To aid her in her literary endeavors, John Marsh brought home a Remington Portable No. 3 typewriter. In 1926, For the next three years Mitchell started to work exclusively on writing a Civil War-era novel whose heroine was named Pansy O’Hara (prior to publication Pansy was changed to Scarlett). She used parts of the manuscript to prop up a wobbly couch. Perched at an old sewing table, and writing the last chapter first and the other chapters randomly, she finished most of the book by 1929. A romantic novel about the Civil War and Reconstruction, Gone With the Wind is told from a Southern point of view, informed by Mitchell’s family and steeped in the history of the South and the tragedy of the war.

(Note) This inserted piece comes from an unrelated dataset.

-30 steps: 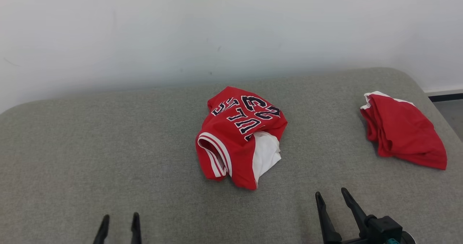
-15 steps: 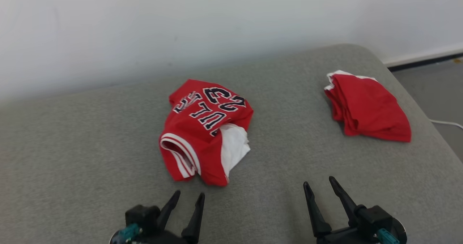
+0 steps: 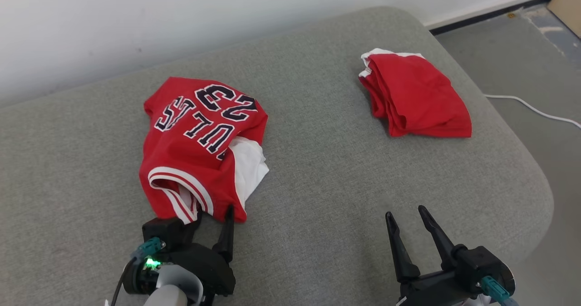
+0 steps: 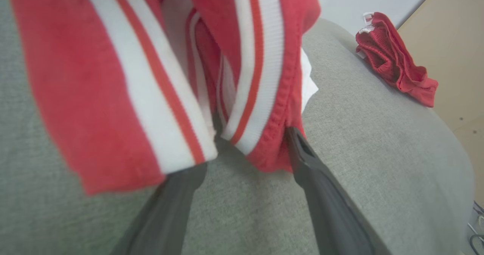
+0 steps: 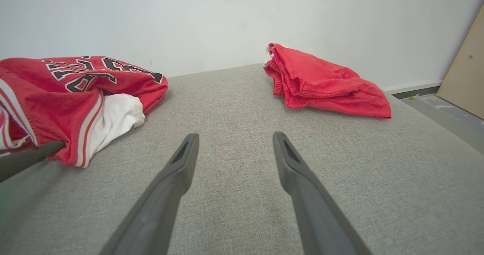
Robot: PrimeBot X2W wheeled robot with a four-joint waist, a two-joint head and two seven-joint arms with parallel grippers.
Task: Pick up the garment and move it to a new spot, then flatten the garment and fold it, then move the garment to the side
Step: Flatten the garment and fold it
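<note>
A crumpled red jersey [image 3: 195, 133] with dark lettering, white-and-red striped trim and a white lining lies on the grey cushion [image 3: 317, 170]. My left gripper [image 3: 213, 213] is at its near edge, open. In the left wrist view the jersey's striped trim [image 4: 113, 58] hangs between the fingers of the left gripper [image 4: 251, 145], and the left fingertip is under the cloth. Off to the right my right gripper [image 3: 405, 213] hovers open over bare cushion, apart from both garments. The right wrist view shows the right gripper [image 5: 235, 136] with the jersey [image 5: 68, 92] to its left.
A second red garment [image 3: 417, 99], loosely folded, lies at the cushion's far right, also seen as a red bundle [image 5: 321, 81]. A white wall runs behind. Past the cushion's rounded right edge are grey floor, a white cable [image 3: 531, 108] and a beige board [image 3: 567, 2].
The camera has swung right and down, so the whole picture shifted. My left gripper has moved forward to the jersey's near edge and now straddles its trim. The right gripper stays open.
</note>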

In July 1935, New York publisher Macmillan offered her a $500 advance and 10 percent royalty payments. Mitchell set to finalizing the manuscript, changing characters names (Scarlett was Pansy in earlier drafts), cutting and rearranging chapters and finally naming the book Gone With the Wind, a phrase from “Cynara!, a favorite Ernest Dowson poem. Gone With the Wind was published in 1936 to huge success and took home the 1937 Pulitzer. Mitchell became an overnight celebrity, and the landmark film based on her novel came out just three years later in 1939 and went on to become a classic (winning eight Oscars and two special Oscars).
Later Years and Death
During World War II (1939-45), Mitchell had no time to write, as she worked as volunteer for the American Red Cross and raised money for the war effort by selling war bonds. She was active in Home Defense, sewed hospital gowns and put patches on trousers. Her personal attention, however, was devoted to writing letters to men in uniform—soldiers, sailors and marines, sending them humor, encouragement, and her sympathy.
On an evening of August 11, 1949, she was with her husband, John Marsh, on her way to see the movie A Cantebury Tale. While crossing the Peachtree Street in Atlanta, She was struck by a speeding Automobile. She died at age 48 at Grady Hospital five days later without fully regaining consciousness.
The driver, Hugh Gravitt, was an off-duty taxi driver who was driving his personal vehicle when he struck Mitchell. After the accident, Gravitt was arrested for drunken driving and released on a $5,450 bond until Mitchell’s death.